Problem description: Write out, please, the lines from the beginning of the material to the line with "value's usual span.", including both ends and nothing else.

=== Section Start ===

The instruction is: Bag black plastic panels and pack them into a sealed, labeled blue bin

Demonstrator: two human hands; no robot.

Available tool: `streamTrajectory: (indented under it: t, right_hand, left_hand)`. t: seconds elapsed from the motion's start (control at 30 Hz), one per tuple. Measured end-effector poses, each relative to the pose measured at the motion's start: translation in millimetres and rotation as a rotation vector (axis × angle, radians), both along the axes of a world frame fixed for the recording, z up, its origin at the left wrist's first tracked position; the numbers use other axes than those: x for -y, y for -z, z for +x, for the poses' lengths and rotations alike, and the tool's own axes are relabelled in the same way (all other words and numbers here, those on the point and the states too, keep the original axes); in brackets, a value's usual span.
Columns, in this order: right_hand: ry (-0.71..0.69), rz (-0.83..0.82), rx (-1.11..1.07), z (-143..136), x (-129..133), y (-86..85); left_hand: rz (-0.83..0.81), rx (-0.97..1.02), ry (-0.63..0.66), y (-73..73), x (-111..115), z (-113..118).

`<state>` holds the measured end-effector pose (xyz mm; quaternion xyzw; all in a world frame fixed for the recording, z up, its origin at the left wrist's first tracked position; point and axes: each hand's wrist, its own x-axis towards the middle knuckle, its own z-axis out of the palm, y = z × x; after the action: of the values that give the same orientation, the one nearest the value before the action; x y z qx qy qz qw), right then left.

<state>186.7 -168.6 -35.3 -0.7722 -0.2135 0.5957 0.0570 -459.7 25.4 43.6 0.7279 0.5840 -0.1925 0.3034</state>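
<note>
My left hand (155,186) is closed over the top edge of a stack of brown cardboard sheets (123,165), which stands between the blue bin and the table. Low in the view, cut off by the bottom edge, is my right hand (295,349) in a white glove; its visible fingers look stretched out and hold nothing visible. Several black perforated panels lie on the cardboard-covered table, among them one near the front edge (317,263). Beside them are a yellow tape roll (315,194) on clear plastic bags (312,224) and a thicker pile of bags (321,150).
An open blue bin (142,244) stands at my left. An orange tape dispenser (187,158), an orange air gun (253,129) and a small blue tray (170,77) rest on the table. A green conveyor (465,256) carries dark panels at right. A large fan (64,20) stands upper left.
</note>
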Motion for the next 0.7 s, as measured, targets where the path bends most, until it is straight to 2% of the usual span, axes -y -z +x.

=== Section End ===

Solution to this problem:
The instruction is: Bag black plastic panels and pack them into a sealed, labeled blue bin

Demonstrator: two human hands; no robot.

Available tool: `streamTrajectory: (indented under it: t, right_hand, left_hand)`. t: seconds elapsed from the motion's start (control at 30 Hz), one per tuple. Measured end-effector poses, each relative to the pose measured at the motion's start: translation in millimetres and rotation as a rotation vector (axis × angle, radians), both along the axes of a world frame fixed for the recording, z up, its origin at the left wrist's first tracked position; the numbers use other axes than those: x for -y, y for -z, z for +x, for the poses' lengths and rotations alike, and the tool's own axes are relabelled in the same way (all other words and numbers here, those on the point and the states too, keep the original axes); in brackets, a value's usual span.

Nothing further is needed for the answer.